In [4]:
import numpy as np
import pandas as pd
import matplotlib.pyplot as plt
import seaborn as sn
from sklearn.model_selection import train_test_split
from sklearn.linear_model import LinearRegression
from sklearn.ensemble import RandomForestRegressor
from sklearn.metrics import mean_absolute_error
import warnings

In [5]:
# Suppress UserWarning
warnings.filterwarnings("ignore", category=UserWarning)

In [None]:
df_trips = pd.read_csv('trips/trips2015_1.5M.csv.zip')
df_trips.head()

# Memory usage optimization

In [None]:
df_trips.info()

In [None]:
# To reduce memory usage, we will limit the datatypes of the columns
df_trips[['VendorID', 'passenger_count', 'RateCodeID', 'payment_type']] = df_trips[['VendorID', 'passenger_count', 'RateCodeID', 'payment_type']].astype('int8')
df_trips[['fare_amount','dropoff_longitude', 'dropoff_latitude', 'pickup_longitude', 'pickup_latitude', 'extra', 'mta_tax', 'tip_amount','tolls_amount' ]] = df_trips[['fare_amount','dropoff_longitude', 'dropoff_latitude', 'pickup_longitude', 'pickup_latitude', 'extra', 'mta_tax', 'tip_amount','tolls_amount']].astype('float16')
df_trips['total_amount'] = df_trips['total_amount'].astype('float32')
df_trips['trip_distance'] = df_trips['trip_distance'].astype('float16')
df_trips.info()

# Data cleaning

## Adding the trip distance length in time units

In [None]:
# To create the duration cost matrix later, we will need to use the trip distances in time units, which we currently do not have
# We can do this based on the two datetime columns

# First, turning the two columns into datetime objects
df_trips["tpep_pickup_datetime"] = pd.to_datetime(df_trips["tpep_pickup_datetime"])
df_trips["tpep_dropoff_datetime"] = pd.to_datetime(df_trips["tpep_dropoff_datetime"])

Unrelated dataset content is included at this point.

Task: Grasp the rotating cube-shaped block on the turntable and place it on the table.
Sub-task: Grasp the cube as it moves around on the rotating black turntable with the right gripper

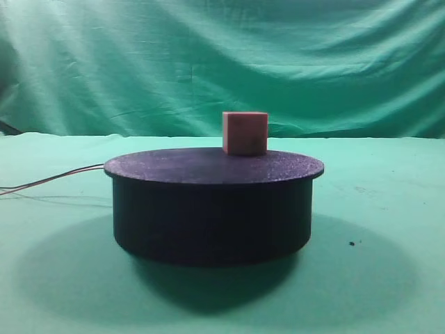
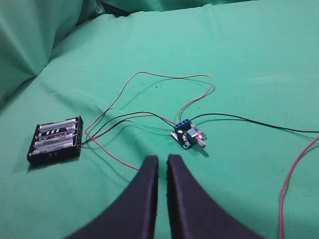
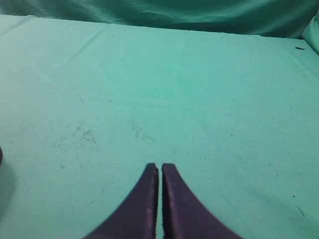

# Then, we can calculate the time length of the trip
df_trips['time_length'] = (df_trips["tpep_dropoff_datetime"] - df_trips["tpep_pickup_datetime"]).dt.total_seconds() / 3600
df_trips = df_trips.drop(columns=['tpep_dropoff_datetime', 'tpep_pickup_datetime', 'store_and_fwd_flag'])

df_trips

## Limiting the variables' values

In [None]:
# To clean the data, we will remove rows with missing values and outliers by filtering the data on specific conditions (explained in the report)
print(f"Dataframe shape before cleaning: {df_trips.shape}")

df_trips_filtered = df_trips.loc[
    (df_trips['trip_distance'] < 21.0) & 
    (df_trips['trip_distance'] > 0.2) & 
    (df_trips['dropoff_longitude'] <= -73) & 
    (df_trips['dropoff_longitude'] > -75) & 
    (df_trips['dropoff_latitude'] >= 40) & 
    (df_trips['dropoff_latitude'] < 42) &
    (df_trips['pickup_longitude'] <= -73) & 
    (df_trips['pickup_longitude'] > -75) & 
    (df_trips['pickup_latitude'] >= 40) & 
    (df_trips['pickup_latitude'] < 42) &
    (df_trips['time_length'] > 0.02)
]

print(f"Dataframe shape after cleaning: {df_trips_filtered.shape}")

# Data splitting

In [12]:
inputs = df_trips_filtered[['pickup_longitude', 'pickup_latitude','dropoff_longitude', 'dropoff_latitude']]
labelDistance = df_trips_filtered['trip_distance']

x_trainDistance, x_testDistance, y_trainDistance, y_testDistance = train_test_split(inputs, labelDistance, random_state=69)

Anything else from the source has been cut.